BEGIN STORED DATA
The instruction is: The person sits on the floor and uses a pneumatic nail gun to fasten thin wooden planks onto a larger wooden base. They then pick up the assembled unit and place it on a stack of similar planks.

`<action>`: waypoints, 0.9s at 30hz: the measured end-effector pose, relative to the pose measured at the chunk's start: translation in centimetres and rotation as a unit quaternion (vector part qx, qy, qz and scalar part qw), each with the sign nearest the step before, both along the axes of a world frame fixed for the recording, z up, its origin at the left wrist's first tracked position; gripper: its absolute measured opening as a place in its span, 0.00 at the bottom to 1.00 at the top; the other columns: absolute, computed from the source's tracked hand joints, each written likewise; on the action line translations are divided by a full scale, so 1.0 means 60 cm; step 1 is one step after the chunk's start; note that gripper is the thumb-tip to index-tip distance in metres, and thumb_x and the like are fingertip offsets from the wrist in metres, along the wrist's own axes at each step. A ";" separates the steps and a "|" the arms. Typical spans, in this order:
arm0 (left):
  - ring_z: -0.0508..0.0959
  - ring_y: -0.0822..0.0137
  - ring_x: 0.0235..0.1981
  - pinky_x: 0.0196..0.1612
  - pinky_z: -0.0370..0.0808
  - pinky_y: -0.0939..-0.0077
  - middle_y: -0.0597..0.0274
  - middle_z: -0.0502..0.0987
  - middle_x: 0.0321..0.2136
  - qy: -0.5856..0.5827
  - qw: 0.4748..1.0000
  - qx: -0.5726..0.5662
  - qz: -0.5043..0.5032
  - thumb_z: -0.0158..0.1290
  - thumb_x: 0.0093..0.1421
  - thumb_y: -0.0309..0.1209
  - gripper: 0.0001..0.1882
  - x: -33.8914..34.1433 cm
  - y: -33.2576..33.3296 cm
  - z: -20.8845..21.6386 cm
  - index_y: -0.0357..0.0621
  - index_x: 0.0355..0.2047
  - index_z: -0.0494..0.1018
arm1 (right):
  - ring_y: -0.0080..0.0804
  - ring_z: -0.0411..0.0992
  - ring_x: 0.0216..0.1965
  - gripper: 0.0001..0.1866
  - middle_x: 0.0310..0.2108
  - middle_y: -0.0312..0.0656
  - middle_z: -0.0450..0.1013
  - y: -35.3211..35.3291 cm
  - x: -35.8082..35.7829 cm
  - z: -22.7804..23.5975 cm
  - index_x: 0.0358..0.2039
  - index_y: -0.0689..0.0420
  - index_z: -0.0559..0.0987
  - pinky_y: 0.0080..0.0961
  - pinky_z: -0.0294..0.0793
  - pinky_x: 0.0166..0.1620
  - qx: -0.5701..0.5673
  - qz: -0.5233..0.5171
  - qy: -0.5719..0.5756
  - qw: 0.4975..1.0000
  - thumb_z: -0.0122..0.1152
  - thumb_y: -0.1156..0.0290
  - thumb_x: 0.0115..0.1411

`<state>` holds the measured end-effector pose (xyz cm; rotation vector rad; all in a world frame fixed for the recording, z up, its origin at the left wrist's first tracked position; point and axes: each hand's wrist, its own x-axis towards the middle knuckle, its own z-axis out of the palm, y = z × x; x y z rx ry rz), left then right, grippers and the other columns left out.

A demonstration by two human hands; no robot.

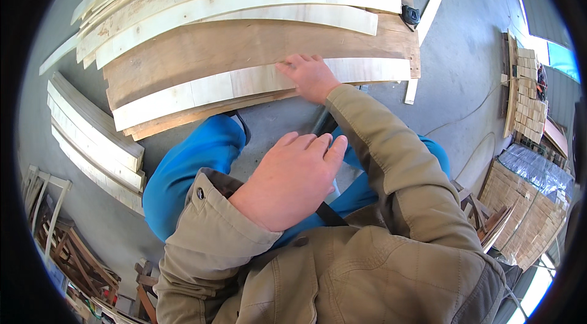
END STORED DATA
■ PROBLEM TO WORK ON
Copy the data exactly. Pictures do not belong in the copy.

■ ANSWER TO THE EXERCISE
The instruction is: The person sits on the floor and uses a pneumatic nail gun to fasten thin wooden planks onto a larger wooden base. They then pick up the assembled unit and place it on a stack of similar planks.

`<action>`: waypoints, 0.9s at 30hz: the measured end-effector pose, relative to the pose measured at the chunk's start: translation in centimetres and rotation as a unit quaternion (vector part qx, qy, qz and scalar part qw), each with the sign nearest the step before, both along the axes of a world frame fixed for the recording, z up, its origin at the left wrist's first tracked position; gripper: its absolute measured opening as a place in its span, 0.00 at the bottom to 1.00 at the top; the other columns: absolute, computed from the source's tracked hand joints, each written likewise; on the action line translations are divided by a full scale, so 1.0 means 60 cm; step 1 is one step after the chunk's start; note that gripper is the thumb-tip to index-tip distance in metres, and thumb_x and the like are fingertip offsets from the wrist in metres, along the wrist's own axes at each step. A ";" separates the steps and a "|" the arms. Typical spans, in this order:
arm0 (left):
  - ring_z: -0.0508..0.0959
  - ring_y: -0.0822..0.0137
  - ring_x: 0.0235..0.1981
  - pinky_x: 0.0196..0.1612
  - pinky_z: -0.0370..0.0808
  - pinky_y: -0.0939..-0.0077
  - middle_y: -0.0597..0.0274
  - middle_z: -0.0502..0.0987
  - middle_x: 0.0321..0.2136
  - qy: -0.5856..0.5827
  - qw: 0.4748..1.0000
  - qx: -0.5726..0.5662
  - qz: -0.5043..0.5032
  - thumb_z: -0.0158..0.1290
  - thumb_x: 0.0093..0.1421
  - thumb_y: -0.0309..0.1209
  - gripper: 0.0001..0.1882
  - x: -33.8914..34.1433 cm
  - y: -33.2576..33.3296 cm
  - z: -20.8845..21.6386 cm
  - index_y: -0.0357..0.0621
  - index_x: 0.0355..0.2047
  - index_z: -0.0494..0.1018
arm1 (right):
  - ring_y: -0.0080..0.0804
  - ring_z: -0.0411..0.0992
  - ring_x: 0.0216..0.1965
  - gripper: 0.0001..0.1866
  - middle_x: 0.0310..0.2108
  - middle_y: -0.0312..0.0656
  - middle_z: -0.0450..0.1013
  - y: -35.3211..35.3291 cm
  - x: -35.8082..35.7829 cm
  - z: -22.7804..23.5975 cm
  - index_x: 0.0358..0.2039
  - index_y: -0.0689..0.0420
  - index_z: -0.0559..0.0987
  - pinky_y: 0.0080..0.0961
  - pinky_z: -0.0294..0.0793
  - pinky_x: 0.0166..0.1620
  - qx: -0.5701..0.5673
  - qz: -0.5233..0.5171
  - qy: -0.5719..0.5756
  - qw: 0.4975..1.0000
  - thumb_z: -0.0122..0.1152
  - thumb_y: -0.1156..0.0290
  - thumb_x: 0.0115..0.1411

`<state>` holds the measured end-effector pose (xyz cm; rotation vector rad; all in a world frame fixed for the recording, z up, its origin at the left wrist's first tracked position; point and axes: each hand's wrist, its own x-axis towards the middle knuckle, its own z-axis out of the palm, y = z × x; x y z rx ry rz), left then right, grippers and the other columns left out.

A demonstration by two human hands; no robot.

No further output is needed.